Output exactly the lines that run from the start of the records to the line with "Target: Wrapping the", counting both ends, and skip the pictures.

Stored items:
....

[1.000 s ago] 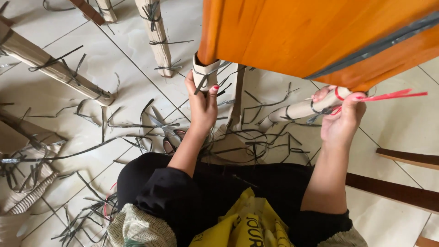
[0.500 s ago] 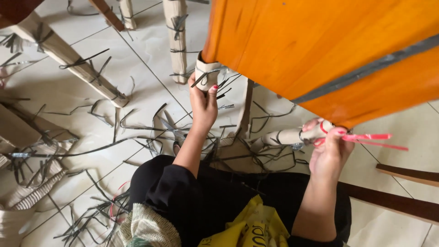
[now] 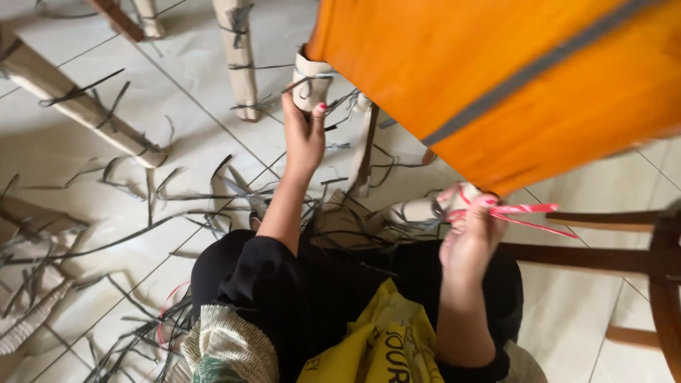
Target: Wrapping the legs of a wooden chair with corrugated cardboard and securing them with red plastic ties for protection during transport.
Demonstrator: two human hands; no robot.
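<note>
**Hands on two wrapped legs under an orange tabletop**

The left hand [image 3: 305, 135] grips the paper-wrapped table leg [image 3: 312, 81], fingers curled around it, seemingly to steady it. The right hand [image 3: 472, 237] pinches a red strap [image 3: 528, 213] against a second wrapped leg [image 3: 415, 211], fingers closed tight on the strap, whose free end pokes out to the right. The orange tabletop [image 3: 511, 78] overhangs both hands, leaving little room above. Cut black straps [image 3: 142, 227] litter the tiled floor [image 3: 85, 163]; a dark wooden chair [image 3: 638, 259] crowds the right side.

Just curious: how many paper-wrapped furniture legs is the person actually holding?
2: the left hand grips one wrapped leg at the orange panel's corner; the right hand holds another lower. More may be hidden.
</note>
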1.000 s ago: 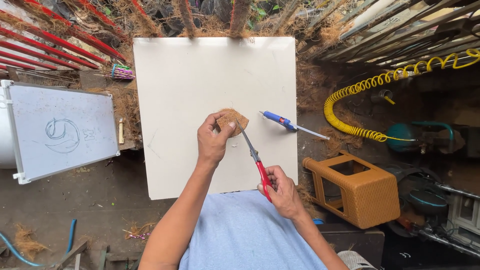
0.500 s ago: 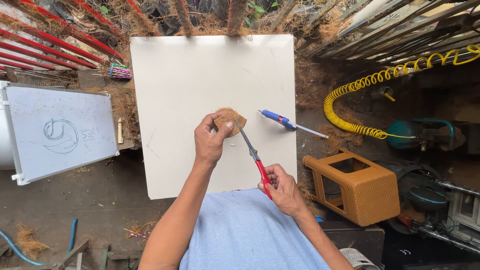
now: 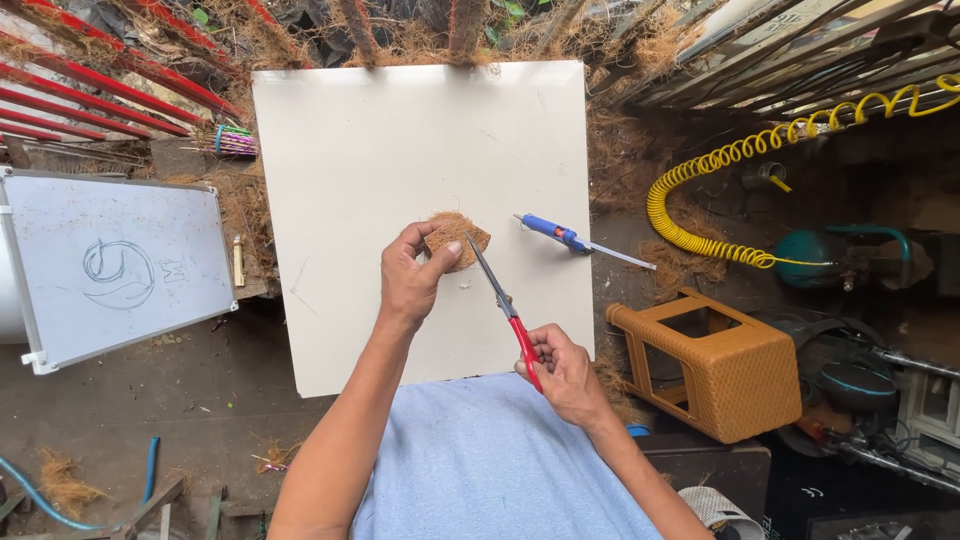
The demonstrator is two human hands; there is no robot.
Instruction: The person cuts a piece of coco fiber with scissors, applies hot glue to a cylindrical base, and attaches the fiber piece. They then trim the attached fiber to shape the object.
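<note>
Over the white board (image 3: 400,160), left hand (image 3: 410,280) pinches fibre piece (image 3: 458,238); right hand (image 3: 565,375) grips scissors (image 3: 500,300).

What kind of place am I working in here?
Probably an outdoor craft workshop or yard: loose coconut fibre litters the ground, a coiled yellow air hose lies nearby, and a white board serves as the worktable.

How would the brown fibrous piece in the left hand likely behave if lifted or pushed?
The fibre piece looks loose and matted, so probably light and somewhat floppy. Stray strands suggest it may shed. It lies flat under the left hand on the white board, so rolling seems unlikely.
</note>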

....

## [Response box]
[1.000 s ago] 
[0.500 s ago] 
[now] 
Target: Wrapping the legs of a wooden chair with corrugated cardboard and securing them with red plastic ties for protection during transport.

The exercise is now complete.